◆ **WHAT IS REQUIRED**
Set down, character for character, everything in the records below from the line holding "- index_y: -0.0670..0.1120" down to the line holding "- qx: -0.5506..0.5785", and no other line.

_____

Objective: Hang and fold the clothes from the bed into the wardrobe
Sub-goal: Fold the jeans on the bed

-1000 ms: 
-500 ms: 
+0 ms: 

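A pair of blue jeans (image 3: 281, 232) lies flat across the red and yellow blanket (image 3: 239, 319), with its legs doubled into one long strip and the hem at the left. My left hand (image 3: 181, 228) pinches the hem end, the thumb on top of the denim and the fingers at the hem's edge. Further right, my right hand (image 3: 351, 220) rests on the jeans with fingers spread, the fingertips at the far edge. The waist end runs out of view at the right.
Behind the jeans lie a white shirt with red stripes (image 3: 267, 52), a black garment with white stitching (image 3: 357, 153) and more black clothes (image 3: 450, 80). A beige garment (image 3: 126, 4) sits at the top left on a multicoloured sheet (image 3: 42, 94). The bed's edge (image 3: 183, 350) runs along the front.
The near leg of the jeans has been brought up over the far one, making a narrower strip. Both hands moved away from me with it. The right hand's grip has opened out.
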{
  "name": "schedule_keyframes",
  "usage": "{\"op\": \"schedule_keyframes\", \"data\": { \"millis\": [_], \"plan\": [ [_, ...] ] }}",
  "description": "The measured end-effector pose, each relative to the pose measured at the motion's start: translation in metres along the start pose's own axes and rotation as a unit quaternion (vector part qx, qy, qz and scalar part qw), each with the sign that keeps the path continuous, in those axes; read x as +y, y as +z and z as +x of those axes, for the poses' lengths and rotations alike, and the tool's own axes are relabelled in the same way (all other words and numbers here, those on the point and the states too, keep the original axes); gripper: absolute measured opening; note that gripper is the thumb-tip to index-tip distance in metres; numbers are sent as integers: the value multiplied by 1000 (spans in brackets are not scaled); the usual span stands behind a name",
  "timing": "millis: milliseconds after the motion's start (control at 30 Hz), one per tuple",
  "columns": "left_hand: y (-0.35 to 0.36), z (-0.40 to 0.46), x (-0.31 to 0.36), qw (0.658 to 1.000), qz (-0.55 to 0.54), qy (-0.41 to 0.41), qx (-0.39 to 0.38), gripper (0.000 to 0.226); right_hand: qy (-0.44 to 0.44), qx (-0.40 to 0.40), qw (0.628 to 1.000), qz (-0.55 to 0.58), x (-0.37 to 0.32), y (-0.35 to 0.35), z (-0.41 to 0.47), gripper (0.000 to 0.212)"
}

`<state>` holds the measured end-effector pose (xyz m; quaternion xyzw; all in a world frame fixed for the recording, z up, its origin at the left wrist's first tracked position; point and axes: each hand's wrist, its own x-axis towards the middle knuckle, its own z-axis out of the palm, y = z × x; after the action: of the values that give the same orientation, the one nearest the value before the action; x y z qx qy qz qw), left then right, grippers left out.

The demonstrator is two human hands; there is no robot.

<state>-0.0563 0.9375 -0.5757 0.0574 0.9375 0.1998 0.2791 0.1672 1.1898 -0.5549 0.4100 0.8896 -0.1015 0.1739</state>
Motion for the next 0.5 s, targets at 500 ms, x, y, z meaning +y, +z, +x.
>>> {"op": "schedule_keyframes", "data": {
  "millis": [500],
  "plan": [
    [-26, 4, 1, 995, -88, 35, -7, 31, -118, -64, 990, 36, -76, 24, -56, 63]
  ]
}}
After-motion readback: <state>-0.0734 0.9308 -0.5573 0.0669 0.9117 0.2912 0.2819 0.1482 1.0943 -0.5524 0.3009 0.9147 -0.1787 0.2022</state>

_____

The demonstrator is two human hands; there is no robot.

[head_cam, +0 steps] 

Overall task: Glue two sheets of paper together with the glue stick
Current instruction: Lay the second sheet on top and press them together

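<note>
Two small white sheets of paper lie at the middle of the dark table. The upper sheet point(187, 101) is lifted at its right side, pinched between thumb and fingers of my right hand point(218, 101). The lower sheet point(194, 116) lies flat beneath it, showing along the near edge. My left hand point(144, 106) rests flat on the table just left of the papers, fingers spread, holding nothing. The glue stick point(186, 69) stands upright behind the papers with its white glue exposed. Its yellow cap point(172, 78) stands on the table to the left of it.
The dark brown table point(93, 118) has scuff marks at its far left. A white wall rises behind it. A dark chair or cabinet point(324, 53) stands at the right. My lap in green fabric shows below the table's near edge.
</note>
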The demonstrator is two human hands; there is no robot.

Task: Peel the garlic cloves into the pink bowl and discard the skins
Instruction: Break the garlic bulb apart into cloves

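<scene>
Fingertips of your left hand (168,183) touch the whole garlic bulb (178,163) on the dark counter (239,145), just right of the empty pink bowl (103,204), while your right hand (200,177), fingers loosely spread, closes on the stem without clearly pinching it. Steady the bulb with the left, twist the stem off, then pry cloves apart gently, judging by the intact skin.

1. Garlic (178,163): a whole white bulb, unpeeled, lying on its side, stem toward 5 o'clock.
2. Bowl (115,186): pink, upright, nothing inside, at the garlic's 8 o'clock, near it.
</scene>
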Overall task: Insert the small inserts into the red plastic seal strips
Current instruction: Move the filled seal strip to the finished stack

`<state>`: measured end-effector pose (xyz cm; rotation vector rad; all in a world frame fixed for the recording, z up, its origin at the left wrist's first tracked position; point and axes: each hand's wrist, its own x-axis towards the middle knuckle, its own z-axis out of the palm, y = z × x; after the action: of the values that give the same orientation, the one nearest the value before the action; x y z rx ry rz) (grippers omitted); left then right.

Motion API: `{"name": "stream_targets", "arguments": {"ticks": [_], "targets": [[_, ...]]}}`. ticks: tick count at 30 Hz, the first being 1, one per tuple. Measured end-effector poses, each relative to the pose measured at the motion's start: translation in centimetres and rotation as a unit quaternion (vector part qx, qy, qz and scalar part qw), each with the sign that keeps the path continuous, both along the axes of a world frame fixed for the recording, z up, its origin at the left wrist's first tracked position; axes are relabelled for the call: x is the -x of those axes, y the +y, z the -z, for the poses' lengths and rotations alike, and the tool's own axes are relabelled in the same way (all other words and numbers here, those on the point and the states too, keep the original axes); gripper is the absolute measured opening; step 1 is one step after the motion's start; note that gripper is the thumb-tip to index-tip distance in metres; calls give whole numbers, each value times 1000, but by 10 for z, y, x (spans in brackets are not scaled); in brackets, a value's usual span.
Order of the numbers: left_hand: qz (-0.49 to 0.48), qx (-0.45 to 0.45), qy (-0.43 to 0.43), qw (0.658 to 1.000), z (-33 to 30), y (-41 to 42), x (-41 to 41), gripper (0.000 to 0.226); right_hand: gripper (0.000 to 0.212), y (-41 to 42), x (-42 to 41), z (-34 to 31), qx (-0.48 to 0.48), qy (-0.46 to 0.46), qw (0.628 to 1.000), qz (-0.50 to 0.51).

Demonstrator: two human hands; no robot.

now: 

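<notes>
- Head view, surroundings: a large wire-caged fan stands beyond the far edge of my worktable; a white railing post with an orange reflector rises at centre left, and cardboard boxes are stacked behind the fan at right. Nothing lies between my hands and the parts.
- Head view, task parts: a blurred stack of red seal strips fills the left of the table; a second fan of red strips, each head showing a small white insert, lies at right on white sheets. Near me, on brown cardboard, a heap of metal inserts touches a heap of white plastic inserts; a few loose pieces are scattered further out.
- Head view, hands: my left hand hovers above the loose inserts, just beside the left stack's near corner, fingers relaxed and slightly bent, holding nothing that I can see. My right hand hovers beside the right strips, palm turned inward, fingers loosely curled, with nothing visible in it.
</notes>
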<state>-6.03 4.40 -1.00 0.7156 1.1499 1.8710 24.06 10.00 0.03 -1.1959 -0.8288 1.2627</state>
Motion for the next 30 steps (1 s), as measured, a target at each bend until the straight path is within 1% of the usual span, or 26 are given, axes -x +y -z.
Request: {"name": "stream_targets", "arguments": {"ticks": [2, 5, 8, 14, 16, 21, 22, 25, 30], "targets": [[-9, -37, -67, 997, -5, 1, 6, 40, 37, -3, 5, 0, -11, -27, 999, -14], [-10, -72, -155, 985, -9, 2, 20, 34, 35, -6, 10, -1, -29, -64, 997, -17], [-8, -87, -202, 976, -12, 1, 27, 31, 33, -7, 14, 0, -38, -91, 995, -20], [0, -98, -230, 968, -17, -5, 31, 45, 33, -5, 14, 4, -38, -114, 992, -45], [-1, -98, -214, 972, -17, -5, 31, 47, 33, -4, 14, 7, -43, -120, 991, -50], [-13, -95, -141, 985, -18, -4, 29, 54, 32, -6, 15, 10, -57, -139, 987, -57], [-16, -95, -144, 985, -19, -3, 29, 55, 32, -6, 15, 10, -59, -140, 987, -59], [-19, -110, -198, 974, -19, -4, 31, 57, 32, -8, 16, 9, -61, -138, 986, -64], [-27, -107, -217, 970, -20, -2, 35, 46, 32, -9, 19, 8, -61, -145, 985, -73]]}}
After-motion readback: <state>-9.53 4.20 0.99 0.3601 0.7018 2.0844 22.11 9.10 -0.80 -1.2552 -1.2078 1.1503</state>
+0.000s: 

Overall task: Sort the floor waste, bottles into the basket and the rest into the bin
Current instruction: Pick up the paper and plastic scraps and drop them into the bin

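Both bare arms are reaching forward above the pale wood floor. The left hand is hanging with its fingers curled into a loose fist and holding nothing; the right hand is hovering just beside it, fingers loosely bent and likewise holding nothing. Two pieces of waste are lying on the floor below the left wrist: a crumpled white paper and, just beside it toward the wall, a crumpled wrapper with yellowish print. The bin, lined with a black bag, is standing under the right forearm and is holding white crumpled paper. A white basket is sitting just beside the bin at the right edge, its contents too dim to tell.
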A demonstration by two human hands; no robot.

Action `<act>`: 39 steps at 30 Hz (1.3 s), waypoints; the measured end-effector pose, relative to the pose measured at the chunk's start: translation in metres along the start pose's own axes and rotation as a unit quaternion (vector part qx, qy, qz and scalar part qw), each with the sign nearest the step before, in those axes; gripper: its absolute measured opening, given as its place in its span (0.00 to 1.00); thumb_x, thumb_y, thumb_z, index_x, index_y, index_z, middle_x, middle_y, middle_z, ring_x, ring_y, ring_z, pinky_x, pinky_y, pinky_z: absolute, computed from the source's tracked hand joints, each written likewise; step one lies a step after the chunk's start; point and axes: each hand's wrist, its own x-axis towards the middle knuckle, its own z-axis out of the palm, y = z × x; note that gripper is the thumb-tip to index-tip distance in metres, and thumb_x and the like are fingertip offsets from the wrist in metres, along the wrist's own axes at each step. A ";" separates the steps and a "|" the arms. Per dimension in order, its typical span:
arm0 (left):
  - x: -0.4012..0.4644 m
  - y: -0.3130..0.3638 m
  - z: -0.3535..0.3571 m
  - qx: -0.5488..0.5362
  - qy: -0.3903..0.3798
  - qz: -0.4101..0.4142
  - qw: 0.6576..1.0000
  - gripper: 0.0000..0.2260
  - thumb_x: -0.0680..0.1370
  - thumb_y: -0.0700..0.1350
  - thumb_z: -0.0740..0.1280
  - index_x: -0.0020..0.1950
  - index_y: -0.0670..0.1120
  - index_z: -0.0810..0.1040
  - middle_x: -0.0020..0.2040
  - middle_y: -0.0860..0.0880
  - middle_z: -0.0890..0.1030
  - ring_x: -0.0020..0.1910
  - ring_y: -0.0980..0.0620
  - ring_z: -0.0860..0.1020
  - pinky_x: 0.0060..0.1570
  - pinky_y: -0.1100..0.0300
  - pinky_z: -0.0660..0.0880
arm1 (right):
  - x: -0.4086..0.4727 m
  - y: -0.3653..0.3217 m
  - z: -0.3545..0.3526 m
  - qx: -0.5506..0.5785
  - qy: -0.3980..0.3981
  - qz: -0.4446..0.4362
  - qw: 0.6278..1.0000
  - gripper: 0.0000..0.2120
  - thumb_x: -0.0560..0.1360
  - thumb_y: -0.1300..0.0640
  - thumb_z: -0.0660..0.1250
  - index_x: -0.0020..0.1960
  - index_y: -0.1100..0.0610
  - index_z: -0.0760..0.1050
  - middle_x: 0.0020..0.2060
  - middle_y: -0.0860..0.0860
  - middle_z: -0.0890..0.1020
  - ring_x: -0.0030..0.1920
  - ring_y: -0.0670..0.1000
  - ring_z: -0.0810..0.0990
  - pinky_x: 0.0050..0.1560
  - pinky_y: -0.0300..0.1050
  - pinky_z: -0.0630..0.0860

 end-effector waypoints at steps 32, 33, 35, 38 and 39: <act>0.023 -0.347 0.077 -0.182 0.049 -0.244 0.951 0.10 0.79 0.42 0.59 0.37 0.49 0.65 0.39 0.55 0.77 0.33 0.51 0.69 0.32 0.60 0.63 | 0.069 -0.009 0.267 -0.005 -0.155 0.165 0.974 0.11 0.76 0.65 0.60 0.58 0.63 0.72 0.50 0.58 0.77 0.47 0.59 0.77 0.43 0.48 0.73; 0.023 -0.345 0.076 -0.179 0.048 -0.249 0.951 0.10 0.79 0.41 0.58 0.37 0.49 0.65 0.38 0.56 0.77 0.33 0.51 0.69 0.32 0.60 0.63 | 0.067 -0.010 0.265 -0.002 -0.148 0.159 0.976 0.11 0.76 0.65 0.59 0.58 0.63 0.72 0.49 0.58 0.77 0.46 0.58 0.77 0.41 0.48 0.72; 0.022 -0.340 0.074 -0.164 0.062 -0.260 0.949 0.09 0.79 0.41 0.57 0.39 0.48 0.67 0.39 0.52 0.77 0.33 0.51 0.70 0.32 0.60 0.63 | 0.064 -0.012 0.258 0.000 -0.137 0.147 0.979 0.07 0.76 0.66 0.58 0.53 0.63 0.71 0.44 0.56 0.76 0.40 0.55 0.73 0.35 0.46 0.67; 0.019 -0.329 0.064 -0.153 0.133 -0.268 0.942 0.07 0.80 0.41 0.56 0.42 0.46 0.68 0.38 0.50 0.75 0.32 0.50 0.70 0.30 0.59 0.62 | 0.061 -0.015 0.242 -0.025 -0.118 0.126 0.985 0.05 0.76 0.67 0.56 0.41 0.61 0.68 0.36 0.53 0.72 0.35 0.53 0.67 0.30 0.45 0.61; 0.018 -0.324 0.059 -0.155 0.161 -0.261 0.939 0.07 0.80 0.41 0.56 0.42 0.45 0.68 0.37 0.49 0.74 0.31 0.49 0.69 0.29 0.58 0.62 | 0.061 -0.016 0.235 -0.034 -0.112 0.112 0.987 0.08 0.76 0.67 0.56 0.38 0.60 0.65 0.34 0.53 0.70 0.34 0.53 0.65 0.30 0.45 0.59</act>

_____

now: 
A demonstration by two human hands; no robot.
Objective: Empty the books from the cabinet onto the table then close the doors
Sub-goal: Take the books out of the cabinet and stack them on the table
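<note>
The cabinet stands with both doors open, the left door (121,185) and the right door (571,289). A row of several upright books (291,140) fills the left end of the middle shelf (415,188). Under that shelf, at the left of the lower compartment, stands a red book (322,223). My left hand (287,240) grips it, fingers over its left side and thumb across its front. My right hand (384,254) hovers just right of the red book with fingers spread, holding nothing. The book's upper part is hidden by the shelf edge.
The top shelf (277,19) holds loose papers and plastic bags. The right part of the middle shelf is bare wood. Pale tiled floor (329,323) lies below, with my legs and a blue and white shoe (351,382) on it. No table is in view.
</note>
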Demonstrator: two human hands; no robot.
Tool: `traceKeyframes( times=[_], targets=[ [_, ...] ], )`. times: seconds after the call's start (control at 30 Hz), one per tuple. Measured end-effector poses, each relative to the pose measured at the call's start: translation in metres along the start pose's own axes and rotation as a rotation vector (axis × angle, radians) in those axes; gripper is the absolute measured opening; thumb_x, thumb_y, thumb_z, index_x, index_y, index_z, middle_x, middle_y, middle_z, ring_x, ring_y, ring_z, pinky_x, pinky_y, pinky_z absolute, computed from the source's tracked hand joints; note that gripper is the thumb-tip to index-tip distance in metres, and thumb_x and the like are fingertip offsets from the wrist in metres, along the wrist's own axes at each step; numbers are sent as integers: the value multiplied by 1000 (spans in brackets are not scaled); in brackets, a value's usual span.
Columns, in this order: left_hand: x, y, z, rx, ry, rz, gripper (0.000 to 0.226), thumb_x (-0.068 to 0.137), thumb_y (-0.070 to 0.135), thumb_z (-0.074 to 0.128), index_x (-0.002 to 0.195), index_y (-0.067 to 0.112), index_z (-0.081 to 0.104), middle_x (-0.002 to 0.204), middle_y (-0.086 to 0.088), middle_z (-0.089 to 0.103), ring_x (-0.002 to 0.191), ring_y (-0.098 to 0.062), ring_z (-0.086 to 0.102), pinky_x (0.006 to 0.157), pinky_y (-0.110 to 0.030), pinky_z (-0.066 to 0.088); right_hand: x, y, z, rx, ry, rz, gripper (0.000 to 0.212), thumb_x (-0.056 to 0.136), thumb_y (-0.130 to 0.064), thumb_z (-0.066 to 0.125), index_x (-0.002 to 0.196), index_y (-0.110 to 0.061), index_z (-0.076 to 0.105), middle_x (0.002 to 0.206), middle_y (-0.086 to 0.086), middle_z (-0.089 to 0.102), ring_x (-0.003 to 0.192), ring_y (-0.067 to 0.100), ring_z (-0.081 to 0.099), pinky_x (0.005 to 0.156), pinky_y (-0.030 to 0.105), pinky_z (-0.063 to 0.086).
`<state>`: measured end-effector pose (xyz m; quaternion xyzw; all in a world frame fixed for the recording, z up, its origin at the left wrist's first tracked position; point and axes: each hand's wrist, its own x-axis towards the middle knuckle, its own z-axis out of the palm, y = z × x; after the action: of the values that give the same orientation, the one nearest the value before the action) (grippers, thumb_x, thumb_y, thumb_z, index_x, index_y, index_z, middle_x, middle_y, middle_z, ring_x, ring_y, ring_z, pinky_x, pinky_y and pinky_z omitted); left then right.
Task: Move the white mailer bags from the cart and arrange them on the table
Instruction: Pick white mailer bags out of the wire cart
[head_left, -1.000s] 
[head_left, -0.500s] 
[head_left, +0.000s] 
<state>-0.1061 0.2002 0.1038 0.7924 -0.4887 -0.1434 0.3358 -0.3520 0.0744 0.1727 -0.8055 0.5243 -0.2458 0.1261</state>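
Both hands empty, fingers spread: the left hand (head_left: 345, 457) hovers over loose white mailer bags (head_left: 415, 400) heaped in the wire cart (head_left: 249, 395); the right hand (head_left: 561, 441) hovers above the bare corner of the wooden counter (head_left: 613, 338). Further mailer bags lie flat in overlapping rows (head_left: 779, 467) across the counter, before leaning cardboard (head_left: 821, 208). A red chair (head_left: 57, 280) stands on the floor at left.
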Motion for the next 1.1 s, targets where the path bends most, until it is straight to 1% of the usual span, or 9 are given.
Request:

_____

◆ **ANSWER SPACE**
  - index_y: -0.0670..0.1120
  - index_z: -0.0810..0.1040
  - middle_x: -0.0020..0.2040
  - middle_y: -0.0860..0.0880
  - middle_z: -0.0890..0.1030
  - ring_x: -0.0020..0.1910
  - ring_y: -0.0980..0.0620
  - ring_z: -0.0860..0.1020
  - pinky_x: 0.0060..0.1570
  - pinky_y: -0.1100..0.0300
  - pinky_z: -0.0660..0.0880
arm1 (right):
  - x: -0.4086..0.4727 m
  - y: -0.3653..0.3217 m
  - z: -0.3545..0.3526 m
  - qx: -0.5506..0.5785

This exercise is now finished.